La West High College era un casermone di mattoni rossi. C’erano ragazzi che arrivavano da tutte le direzioni, e capii alla prima occhiata che avevo avuto ragione:  non somigliava per niente a una scuola. La metà dei ragazzi sembravano abbastanza  grandi per essere mio padre o mia madre, e non ce n’erano  molti del mio colore. Un vero shock culturale, dopo  Londra. La seconda occhiata mi rivelò che il posto non sembrava neppure a un college americano. Sembrava piuttosto una prigione: c’erano sbarre dappertutto. Quando provai ad entrare, un tipo mi fermò davanti a una sbarra.

-       Documento?  - mi chiese.
-       Prego?
-       Hai perso il tesserino?
-       Non ne ho mai avuto uno, amico. Sono nuova.

Un paio di ragazze passarono una tessera magnetica in una macchinetta, la sbarra si alzò e, dopo avermi lanciato un’occhiata, entrarono tranquillamente. Una era veramente carina, alta con lunghi capelli biondi ondulati. Aveva un piercing al lobo sinistro, con una catenina che arrivava fino all’orecchino in alto, all’apice dell’orecchio.

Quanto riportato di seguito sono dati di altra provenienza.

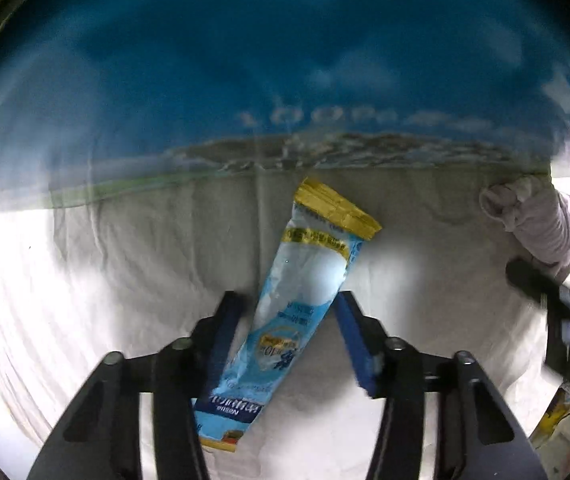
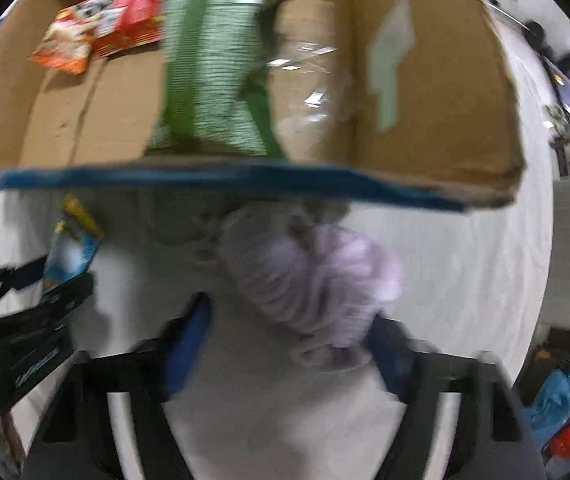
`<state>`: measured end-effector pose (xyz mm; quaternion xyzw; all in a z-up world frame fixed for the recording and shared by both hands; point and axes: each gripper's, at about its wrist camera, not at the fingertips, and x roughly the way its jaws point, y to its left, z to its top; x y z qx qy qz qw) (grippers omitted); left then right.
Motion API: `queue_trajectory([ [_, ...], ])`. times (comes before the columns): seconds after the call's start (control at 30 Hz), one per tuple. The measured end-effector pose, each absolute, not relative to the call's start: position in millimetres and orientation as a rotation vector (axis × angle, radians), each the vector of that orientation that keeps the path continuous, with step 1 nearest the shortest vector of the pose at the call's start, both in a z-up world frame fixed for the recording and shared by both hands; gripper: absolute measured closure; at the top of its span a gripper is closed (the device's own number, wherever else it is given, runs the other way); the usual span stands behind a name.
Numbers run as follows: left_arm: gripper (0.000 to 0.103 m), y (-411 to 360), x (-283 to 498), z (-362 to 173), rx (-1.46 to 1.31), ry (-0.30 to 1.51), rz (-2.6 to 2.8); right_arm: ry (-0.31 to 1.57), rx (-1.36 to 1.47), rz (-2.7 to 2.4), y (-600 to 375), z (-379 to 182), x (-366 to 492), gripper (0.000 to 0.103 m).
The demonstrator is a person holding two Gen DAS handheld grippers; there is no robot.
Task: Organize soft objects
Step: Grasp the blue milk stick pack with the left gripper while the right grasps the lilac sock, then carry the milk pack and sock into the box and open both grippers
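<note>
Light-blue plastic snack sachet with yellow crimped ends [image 1: 300,300] lies slanted toward 1 o'clock between the spread blue-padded fingers of the left gripper [image 1: 291,312], over the white cloth-covered table [image 1: 125,272]; contact with the left pad is unclear. At 3 o'clock, a lilac ribbed knitted bundle [image 1: 537,224] sits by the blue box wall [image 1: 285,60].

Right wrist view, blurred: the right gripper [image 2: 289,320] seems to be pinching that lilac bundle [image 2: 313,280]. At 12 o'clock, the open brown cardboard box [image 2: 437,80] holds a green-and-white striped packet [image 2: 213,80] and red-orange packets [image 2: 101,36].
</note>
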<state>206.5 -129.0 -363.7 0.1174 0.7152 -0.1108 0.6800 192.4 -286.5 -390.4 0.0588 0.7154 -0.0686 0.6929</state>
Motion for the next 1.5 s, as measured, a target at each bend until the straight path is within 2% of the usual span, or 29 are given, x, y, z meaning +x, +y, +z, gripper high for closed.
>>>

-       Quella devi metterla via… - il tipo della macchinetta stava indicando la catena col lucchetto della mia bici. Cosa diavolo pensava che potessi farci?!. -  Mi sedetti sul muretto esterno e la misi nello zaino. Ferme due metri più in là, le due ragazze chiacchieravano e ogni tanto mi lanciavano un’occhiata.
-       Ok, vai in segreteria a farti registrare. Primo piano, e poi segui i cartelli.

Attraversai l’ingresso, sentendomi tutti gli occhi addosso. Il posto rimbombava di rumori: passi, porte che sbattevano, voci. Sembrava di essere in una piscina coperta. C’erano cartelli dappertutto, ma nessuno che indicasse la segreteria. Intorno a me tutti si salutavano con delle grandi pacche e un sacco di “Ehi, bello” e “Ciao, amico”…

Mi sembrava di essere l’unica a non saper dove andare e mi sentivo una stupida. Accidenti, ma dov’erano le scale?

-       Ti sei persa? – era la ragazza con la catenina.
-       Sapete come si va al primo piano…?
-       E’ il tuo giorno fortunato: stiamo proprio andando da quella parte. Vuoi venire? – disse l’altra, sbattendo le ciglia.
-       Grazie.

Le due ragazze si incamminarono davanti a me. L’ascensore era in un angolo dell’atrio: non so come avevo fatto a non vederlo. Ci entrammo, e le due ragazze si appoggiarono alle pareti, squadrandomi dalla testa ai piedi.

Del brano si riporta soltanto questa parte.